The opinion of the court was delivered by: Judge Rebecca R. Pallmeyer
MEMORANDUM OPINION AND ORDER
Plaintiffs Roger and Lavergne Setera brought this suit against Defendant National City Bank, charging, among other things, that the bank failed to exercise the requisite amount of care when it deposited Plaintiffs' check into the account of one of the bank's account holders. Defendant has moved under Rule 12(b)(6) to dismiss the Plaintiffs' ten-count complaint, claiming that the bank's actions violated no legal duties it owed to Plaintiffs. For the reasons stated below, Defendant's motion to dismiss is granted.

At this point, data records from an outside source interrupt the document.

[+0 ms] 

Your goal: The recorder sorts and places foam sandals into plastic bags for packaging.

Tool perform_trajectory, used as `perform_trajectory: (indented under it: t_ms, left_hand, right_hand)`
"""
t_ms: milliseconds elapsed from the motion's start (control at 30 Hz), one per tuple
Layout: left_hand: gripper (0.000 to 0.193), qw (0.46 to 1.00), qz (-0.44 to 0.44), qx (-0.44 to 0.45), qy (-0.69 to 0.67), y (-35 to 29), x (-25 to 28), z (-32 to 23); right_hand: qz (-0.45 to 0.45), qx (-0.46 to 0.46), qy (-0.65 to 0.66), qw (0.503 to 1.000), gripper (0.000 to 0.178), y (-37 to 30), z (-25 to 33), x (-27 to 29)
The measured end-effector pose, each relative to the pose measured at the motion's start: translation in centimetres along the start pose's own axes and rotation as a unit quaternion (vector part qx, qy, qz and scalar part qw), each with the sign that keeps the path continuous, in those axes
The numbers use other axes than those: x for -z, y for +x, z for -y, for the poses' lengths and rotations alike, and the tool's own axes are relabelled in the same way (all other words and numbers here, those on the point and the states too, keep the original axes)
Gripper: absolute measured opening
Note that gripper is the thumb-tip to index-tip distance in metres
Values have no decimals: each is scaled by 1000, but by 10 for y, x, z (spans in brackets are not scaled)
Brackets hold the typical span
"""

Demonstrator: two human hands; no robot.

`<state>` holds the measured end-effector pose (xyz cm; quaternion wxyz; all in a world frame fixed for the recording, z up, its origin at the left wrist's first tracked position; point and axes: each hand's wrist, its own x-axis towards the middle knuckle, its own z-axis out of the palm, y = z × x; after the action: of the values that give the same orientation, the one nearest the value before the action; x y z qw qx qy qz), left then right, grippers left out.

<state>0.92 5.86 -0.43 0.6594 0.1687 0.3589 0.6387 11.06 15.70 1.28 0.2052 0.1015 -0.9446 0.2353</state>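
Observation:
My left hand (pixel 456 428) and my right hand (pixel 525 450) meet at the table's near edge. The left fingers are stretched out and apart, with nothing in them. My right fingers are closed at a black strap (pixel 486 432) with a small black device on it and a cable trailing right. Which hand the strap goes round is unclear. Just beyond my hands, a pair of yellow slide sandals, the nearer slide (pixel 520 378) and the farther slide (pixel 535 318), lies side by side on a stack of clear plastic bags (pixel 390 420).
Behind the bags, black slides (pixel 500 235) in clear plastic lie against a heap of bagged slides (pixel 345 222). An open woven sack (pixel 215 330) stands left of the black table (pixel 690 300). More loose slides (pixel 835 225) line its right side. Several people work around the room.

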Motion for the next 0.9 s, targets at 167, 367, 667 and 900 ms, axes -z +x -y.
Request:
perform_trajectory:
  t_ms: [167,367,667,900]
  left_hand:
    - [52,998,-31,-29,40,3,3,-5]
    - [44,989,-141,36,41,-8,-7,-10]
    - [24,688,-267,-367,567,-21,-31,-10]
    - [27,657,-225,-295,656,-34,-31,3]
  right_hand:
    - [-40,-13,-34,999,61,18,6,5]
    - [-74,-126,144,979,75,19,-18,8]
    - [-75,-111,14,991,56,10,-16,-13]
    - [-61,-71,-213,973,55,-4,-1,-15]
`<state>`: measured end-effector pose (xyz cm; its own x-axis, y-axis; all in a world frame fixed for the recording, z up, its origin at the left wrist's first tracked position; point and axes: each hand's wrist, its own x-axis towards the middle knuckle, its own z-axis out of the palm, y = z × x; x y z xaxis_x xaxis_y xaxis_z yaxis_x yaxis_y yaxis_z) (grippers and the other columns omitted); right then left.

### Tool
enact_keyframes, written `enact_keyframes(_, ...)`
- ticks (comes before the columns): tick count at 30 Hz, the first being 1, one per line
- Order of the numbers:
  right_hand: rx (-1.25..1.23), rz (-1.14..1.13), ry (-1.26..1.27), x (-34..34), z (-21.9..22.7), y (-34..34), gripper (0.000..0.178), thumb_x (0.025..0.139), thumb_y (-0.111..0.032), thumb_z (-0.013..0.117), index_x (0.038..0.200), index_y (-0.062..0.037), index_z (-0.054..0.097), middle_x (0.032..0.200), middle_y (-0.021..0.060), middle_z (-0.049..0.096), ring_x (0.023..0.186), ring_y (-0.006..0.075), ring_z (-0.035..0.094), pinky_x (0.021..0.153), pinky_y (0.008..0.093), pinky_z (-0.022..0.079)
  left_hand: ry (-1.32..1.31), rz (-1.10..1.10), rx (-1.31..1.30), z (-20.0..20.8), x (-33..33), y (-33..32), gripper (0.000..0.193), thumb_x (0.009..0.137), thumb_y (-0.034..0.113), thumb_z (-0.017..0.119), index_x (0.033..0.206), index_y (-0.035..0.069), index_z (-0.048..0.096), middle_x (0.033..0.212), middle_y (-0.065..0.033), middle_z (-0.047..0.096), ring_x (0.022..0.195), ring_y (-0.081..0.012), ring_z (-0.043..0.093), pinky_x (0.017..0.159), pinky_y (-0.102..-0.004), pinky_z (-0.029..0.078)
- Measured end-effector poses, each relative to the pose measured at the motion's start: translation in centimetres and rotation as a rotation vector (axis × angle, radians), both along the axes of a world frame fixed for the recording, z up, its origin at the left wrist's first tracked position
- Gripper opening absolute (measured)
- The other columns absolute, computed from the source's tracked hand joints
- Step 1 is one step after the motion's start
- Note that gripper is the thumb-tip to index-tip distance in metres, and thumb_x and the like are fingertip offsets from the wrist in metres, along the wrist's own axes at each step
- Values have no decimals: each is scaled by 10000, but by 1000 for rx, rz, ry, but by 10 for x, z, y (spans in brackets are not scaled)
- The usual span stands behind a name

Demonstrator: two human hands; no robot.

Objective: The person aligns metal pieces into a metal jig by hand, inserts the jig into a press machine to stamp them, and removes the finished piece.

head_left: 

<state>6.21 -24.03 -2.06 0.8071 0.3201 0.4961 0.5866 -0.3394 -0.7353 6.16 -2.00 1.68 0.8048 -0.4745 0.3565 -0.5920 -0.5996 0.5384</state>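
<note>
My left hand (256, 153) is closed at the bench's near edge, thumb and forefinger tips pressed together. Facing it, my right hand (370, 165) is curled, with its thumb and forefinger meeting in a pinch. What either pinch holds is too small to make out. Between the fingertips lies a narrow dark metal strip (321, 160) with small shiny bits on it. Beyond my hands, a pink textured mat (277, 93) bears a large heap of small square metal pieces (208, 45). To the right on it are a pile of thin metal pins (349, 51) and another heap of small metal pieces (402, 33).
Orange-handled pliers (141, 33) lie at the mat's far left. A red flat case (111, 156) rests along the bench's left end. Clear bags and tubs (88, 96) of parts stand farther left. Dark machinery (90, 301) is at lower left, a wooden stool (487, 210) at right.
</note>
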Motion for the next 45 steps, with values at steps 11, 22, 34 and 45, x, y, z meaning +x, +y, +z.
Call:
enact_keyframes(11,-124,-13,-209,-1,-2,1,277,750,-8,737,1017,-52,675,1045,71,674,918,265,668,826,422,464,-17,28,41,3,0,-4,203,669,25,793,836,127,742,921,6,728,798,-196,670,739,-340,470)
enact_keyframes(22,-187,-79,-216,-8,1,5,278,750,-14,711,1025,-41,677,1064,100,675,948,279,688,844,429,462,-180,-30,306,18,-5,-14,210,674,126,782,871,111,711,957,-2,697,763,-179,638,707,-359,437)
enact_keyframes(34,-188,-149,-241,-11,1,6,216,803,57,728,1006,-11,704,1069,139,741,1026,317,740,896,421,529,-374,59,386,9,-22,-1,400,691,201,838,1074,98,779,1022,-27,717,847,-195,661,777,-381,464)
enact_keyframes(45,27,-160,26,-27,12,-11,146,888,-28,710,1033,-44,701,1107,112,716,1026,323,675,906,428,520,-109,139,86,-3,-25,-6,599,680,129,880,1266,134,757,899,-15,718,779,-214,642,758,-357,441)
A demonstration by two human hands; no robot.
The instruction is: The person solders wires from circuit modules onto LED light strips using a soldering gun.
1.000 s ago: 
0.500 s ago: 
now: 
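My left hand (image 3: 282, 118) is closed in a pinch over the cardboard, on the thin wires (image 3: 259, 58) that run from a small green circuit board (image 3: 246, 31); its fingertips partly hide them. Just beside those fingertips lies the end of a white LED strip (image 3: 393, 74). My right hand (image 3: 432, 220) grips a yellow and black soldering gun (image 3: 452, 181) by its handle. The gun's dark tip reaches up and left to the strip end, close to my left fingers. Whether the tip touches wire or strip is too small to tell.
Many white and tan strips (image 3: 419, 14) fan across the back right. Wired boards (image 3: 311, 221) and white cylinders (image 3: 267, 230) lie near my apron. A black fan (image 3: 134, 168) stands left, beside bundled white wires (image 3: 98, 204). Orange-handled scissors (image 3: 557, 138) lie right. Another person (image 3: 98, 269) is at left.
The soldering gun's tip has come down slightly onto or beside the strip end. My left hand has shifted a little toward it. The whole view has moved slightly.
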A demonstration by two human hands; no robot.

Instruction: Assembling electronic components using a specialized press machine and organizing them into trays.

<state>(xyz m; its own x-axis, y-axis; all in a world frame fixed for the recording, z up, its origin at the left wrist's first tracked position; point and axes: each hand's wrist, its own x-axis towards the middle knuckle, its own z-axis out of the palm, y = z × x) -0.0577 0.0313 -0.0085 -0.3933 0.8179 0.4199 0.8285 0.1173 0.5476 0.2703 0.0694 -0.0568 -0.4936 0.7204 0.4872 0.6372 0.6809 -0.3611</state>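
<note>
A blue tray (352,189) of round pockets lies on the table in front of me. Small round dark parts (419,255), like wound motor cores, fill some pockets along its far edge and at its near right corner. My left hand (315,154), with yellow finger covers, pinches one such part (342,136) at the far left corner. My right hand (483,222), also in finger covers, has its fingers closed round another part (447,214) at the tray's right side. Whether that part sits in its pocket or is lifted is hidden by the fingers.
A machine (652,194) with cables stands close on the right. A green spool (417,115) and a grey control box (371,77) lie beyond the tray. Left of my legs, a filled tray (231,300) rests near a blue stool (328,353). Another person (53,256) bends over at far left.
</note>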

For the purpose of deciding this Rule 12(b)(6) motion, the court accepts all well-pleaded facts in Plaintiffs' complaint as true. See Tamayo v. Blagojevich, 526 F.3d 1074, 1081 (7th Cir. 2008). On or about January 4, 2005, Lavergne Setera wrote out a personal check for $500,000 (hereinafter "Plaintiffs' check"), payable to "M.B.S. Clearing." (Compl. ¶ 6.) The check indicated that it was for the purchase of an "F.D.I.C. C.D. at 5.69%." (Id.) The check was mailed to "BankWatch, Attn: Donna A Walls, 676 A Ninth Avenue, #260, New York, NY 10036." (Id. ¶ 7.) The following month, on or about February 4, 2005, the check was endorsed in the name of what appears to be "MBS Clearing Inc." and deposited into account # 0628500967 at the bank. (Id. ¶ 8.) That account number belonged to a checking account maintained at the bank in the name of "Management Pros Incorporated" ("MPI"), an account opened on October 8, 2002 by Brian Jines.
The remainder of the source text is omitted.